Look in the material below for the line with "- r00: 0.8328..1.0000" and the line with "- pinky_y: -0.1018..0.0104", then set down exactly those two lines and all lines between, nothing more.

### Information supplied
# # # # # # #

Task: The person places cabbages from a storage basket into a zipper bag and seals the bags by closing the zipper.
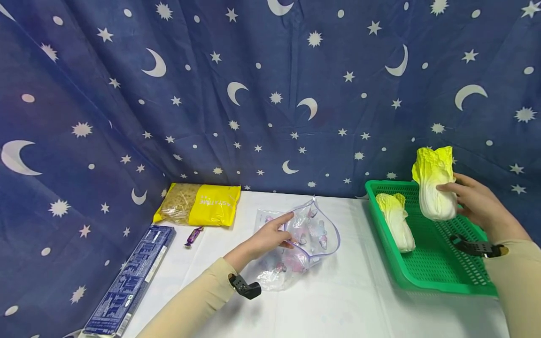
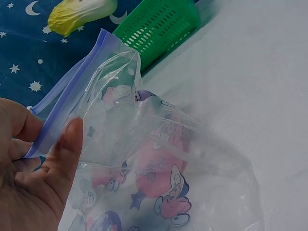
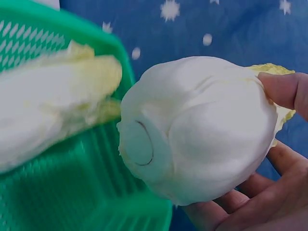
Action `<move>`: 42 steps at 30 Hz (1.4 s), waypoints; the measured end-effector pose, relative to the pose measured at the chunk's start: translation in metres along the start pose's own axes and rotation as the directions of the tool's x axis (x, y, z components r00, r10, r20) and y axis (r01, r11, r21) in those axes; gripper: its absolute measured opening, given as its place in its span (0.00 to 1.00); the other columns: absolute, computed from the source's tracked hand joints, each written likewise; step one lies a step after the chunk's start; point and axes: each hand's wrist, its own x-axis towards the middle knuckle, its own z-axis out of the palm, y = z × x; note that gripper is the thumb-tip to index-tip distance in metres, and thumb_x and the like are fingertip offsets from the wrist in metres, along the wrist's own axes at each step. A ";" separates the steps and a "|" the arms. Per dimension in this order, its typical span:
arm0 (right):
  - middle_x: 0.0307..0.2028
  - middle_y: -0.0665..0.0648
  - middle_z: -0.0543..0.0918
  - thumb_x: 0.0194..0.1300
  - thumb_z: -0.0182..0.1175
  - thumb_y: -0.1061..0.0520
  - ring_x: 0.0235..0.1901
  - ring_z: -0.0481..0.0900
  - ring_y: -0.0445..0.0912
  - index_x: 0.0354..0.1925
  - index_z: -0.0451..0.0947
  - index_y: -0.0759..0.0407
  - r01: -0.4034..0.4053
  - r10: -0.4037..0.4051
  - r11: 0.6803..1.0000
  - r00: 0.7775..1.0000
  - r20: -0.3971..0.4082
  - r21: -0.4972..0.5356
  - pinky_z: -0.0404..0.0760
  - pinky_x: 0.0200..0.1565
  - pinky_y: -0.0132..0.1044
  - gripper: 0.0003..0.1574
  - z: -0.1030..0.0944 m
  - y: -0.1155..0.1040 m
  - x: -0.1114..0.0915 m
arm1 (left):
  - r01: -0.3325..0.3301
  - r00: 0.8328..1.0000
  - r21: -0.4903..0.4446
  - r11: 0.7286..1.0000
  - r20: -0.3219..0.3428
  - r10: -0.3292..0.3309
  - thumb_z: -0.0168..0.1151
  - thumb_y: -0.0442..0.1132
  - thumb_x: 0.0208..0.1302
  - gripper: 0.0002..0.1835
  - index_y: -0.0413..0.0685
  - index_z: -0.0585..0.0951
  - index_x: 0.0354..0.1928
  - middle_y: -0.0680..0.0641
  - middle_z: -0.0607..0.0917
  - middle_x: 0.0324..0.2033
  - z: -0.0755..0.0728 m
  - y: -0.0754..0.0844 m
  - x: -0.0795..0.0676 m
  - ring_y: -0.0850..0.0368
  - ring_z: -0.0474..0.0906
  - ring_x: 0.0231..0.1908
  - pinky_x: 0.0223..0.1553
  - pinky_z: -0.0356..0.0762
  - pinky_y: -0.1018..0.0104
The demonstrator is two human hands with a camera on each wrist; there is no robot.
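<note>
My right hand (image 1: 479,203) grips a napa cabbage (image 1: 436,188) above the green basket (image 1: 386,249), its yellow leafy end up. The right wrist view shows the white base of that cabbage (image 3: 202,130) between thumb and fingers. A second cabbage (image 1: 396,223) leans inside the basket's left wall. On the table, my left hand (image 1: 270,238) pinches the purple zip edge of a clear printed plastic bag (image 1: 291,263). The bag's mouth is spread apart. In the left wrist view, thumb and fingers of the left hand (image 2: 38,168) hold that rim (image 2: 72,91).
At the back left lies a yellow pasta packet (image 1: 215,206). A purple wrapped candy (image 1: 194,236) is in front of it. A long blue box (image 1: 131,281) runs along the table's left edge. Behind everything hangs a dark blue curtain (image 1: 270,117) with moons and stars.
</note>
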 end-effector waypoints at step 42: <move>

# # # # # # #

### Result of this task
  - r00: 0.8328..1.0000
  - r21: -0.4903..0.4446
  - r11: 0.7286..1.0000
  - r20: -0.3219..0.3428
  - r10: -0.3292..0.3309
  - thumb_z: -0.0168..0.1151
  - thumb_y: -0.0442..0.1132
  - thumb_x: 0.0208..0.1302
  - gripper: 0.0002..0.1835
  - index_y: -0.0413..0.0685
  - index_z: -0.0585..0.0951
  - index_x: 0.0354..0.1928
  - middle_y: -0.0680..0.0641
  - middle_z: -0.0607..0.0917
  - middle_x: 0.0324..0.2033
  - z: -0.0755..0.0728 m
  - y: -0.0754..0.0844 m
  - x: -0.0795..0.0676 m
  - ring_y: -0.0850..0.0368
  - ring_z: -0.0474..0.0906
  - ring_x: 0.0231..0.1908
  - pinky_x: 0.0223..0.1553
  - pinky_z: -0.0356..0.0762
  - pinky_y: -0.1018..0.0104

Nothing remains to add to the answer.